Posted: 12:41 pm EDT May 15, 2007Updated: 12:43 pm EDT May 15, 2007

BACKGROUND: Hoarding refers to the excessive collection and retention of things or animals until they interfere with day-to-day functions like home, health, family, work and social life. Severe hoarding causes safety and health hazards. Collecting newspapers, magazines, old clothes and other items may cause fires. Animal hoarding can spread contagious diseases. To be diagnosed with compulsive hoarding, individuals must save large amounts of material others consider useless, have enough clutter that living spaces and work space are unusable and experience significant stress about the clutter. Compulsive hoarding can be linked to obsessive-compulsive disorder. Impulse control disorders, depression, social anxiety and bipolar disorder have also been linked to hoarding behavior. Compulsive hoarding may run in families. People with compulsive hoarding may not recognize the severity of their problem. Often, a family member must call attention to the problem.

WHY HOARD? Compulsive hoarding may result from problems in one or more of these areas:

» Information processing -- Individuals have difficulty categorizing their possessions and making decisions. They may struggle to decide what is valuable and what is not. They may struggle to decide what to do with possessions. They may avoid making decisions.

» Beliefs about possessions -- Compulsive hoarders often feeling a strong sense of emotional attachment toward possessions. They may feel the need to stay in control of their possessions.

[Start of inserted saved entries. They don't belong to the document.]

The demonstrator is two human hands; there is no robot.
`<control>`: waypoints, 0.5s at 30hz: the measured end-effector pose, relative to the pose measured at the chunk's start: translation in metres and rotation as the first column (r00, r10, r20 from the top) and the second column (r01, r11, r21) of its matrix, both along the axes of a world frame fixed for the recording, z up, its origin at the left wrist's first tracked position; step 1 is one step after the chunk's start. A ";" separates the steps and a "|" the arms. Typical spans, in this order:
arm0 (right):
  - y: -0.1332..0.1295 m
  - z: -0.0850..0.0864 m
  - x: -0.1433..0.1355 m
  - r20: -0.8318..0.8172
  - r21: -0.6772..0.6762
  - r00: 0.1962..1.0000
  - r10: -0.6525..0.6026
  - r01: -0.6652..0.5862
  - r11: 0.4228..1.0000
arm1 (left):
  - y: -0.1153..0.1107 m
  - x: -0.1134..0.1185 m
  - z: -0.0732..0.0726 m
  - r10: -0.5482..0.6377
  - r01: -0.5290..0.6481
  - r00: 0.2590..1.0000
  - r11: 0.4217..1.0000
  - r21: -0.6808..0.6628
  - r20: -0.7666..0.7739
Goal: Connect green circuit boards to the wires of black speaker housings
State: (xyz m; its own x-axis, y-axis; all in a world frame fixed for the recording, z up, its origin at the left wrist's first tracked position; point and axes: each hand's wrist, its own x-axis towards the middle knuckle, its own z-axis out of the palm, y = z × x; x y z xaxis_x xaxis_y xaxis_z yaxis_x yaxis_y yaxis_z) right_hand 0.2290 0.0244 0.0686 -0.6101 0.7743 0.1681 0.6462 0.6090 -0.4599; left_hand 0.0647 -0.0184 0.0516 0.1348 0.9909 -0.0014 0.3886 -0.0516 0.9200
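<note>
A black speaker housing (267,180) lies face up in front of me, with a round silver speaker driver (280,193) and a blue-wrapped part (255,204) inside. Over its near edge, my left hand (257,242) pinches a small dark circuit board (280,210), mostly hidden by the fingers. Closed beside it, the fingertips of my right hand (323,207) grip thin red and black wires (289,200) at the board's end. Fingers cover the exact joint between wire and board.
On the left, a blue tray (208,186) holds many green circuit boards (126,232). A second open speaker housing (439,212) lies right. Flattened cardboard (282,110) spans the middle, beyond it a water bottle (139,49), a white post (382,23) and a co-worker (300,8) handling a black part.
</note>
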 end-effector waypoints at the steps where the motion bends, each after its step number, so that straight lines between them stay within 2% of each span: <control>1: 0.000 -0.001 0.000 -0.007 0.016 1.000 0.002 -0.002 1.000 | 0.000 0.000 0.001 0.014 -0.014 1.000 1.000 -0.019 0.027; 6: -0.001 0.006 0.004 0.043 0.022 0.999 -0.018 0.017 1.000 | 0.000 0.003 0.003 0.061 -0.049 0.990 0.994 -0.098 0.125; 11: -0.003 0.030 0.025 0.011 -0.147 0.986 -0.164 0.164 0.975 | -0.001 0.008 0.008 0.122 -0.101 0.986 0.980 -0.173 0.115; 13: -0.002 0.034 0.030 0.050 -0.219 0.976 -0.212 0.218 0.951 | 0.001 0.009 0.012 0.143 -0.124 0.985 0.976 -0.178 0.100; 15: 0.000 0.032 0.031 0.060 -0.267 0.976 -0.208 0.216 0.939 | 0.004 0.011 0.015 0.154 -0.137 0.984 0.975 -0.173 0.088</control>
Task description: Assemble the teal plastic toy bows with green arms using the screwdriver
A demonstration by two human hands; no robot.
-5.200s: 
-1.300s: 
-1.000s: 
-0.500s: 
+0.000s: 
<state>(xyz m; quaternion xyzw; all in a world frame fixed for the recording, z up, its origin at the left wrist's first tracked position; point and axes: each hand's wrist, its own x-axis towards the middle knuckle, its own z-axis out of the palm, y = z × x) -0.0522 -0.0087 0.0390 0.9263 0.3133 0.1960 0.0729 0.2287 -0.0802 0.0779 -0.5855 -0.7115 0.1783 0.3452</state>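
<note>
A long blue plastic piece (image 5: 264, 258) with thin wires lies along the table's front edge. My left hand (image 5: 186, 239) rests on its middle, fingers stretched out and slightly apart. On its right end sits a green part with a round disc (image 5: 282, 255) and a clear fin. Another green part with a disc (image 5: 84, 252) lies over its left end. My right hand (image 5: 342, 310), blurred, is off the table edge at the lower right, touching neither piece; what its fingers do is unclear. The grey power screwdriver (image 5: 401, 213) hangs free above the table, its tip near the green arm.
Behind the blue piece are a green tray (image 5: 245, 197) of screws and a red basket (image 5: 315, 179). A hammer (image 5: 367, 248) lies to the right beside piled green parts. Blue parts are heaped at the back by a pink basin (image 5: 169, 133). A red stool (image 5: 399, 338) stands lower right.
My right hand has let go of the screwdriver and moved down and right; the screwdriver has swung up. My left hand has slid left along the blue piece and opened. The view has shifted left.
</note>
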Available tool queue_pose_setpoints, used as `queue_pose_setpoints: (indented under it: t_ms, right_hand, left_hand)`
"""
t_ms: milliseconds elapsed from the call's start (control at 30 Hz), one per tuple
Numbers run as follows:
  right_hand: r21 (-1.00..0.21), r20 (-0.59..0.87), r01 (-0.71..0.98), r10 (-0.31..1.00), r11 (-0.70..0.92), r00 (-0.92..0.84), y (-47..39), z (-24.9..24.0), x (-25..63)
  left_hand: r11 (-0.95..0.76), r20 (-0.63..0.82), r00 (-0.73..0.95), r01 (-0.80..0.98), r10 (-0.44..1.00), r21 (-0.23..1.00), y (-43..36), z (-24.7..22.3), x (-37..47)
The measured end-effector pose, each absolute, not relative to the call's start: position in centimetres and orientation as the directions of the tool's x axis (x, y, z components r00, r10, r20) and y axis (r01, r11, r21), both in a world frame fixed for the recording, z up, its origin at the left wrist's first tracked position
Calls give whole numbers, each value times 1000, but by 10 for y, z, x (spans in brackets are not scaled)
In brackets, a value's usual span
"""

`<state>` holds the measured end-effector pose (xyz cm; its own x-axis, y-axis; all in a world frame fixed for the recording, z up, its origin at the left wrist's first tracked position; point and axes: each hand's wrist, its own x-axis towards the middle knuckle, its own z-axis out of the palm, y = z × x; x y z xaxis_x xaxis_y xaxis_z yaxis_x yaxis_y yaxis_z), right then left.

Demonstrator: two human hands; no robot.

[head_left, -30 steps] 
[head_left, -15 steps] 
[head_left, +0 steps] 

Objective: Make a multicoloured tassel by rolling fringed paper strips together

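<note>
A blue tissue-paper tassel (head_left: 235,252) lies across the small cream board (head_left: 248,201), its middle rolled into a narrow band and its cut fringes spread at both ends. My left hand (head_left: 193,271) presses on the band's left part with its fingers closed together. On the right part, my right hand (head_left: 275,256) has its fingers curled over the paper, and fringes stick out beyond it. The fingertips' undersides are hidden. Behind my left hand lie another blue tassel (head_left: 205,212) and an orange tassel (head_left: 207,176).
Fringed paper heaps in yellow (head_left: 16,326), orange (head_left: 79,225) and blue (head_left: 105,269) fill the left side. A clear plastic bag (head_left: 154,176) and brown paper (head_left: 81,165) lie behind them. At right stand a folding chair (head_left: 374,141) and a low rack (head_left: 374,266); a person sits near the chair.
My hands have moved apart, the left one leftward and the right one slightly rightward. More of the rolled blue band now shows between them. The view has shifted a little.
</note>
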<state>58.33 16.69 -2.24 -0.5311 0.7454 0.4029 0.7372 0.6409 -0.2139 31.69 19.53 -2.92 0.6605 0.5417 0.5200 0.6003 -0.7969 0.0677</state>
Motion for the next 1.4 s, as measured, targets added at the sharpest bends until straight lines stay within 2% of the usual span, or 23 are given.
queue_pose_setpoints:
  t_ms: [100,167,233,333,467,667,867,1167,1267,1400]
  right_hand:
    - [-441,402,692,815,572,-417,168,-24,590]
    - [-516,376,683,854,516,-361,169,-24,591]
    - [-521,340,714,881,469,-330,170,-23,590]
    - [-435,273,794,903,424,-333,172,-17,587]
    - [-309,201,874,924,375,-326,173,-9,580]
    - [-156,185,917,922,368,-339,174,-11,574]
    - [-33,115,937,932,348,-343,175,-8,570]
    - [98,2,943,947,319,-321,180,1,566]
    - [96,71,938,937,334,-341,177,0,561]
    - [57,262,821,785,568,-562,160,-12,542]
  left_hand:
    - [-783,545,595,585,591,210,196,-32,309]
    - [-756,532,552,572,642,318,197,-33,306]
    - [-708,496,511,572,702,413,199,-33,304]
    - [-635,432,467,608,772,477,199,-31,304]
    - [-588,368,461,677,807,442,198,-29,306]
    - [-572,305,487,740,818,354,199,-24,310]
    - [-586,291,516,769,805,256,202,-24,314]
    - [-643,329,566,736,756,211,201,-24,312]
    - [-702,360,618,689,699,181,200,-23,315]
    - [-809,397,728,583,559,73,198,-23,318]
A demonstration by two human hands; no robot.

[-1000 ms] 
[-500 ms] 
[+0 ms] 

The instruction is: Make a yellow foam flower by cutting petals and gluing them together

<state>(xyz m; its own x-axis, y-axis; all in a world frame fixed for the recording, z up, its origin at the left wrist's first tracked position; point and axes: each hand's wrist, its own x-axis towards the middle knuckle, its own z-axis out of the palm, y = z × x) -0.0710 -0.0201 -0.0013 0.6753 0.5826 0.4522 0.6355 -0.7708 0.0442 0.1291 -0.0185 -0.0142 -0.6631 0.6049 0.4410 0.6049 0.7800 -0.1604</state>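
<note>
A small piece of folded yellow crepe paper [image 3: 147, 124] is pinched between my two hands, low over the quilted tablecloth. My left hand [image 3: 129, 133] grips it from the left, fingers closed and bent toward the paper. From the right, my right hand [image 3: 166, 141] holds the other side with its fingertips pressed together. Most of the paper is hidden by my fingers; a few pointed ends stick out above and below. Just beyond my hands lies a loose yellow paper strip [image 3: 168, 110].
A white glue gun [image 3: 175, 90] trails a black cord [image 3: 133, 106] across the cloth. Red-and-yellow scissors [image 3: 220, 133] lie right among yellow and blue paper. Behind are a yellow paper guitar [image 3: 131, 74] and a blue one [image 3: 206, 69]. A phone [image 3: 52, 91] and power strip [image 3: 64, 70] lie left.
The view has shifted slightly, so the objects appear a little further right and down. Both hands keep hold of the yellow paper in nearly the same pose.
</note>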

» Emotional distress about discarding -- Compulsive hoarders often feel anxious or upset when they have to discard things. They may feel distress if they can't immediately acquire an object they want.

» Social insecurity -- Hoarders may think of objects as a security blanket and associate possessions with love not found from people. They may fear others will obtain their personal information.

INTERVENTIONS: Hoarding is recognized as both a mental health issue and a public health problem. Hoarding behavior generally occurs for a long time. Interventions without the individual's cooperation can lead to the development of dangerous behaviors. Here are a few tips for love ones:

» Respect the meaning and attachment to possessions
» Remain calm and factual, but caring and supportive
» Evaluate the individual's home for safety
» Work with other agencies to provide adequate medical and mental health evaluation
» Expect gradual changes -- compulsive hoarding cannot be cured overnight

PRESCRIPTIONS: Hoarders have less activity in the area of the brain known as the cingulate cortex -- the region responsible for making decisions. A category of drugs called SRIs may help compulsive hoarders. In the first study of its kind, SRIs combined with therapy sessions significantly improved hoarding tendencies. SRIs decrease anxiety and the distress produced by the indecisiveness and obsessions.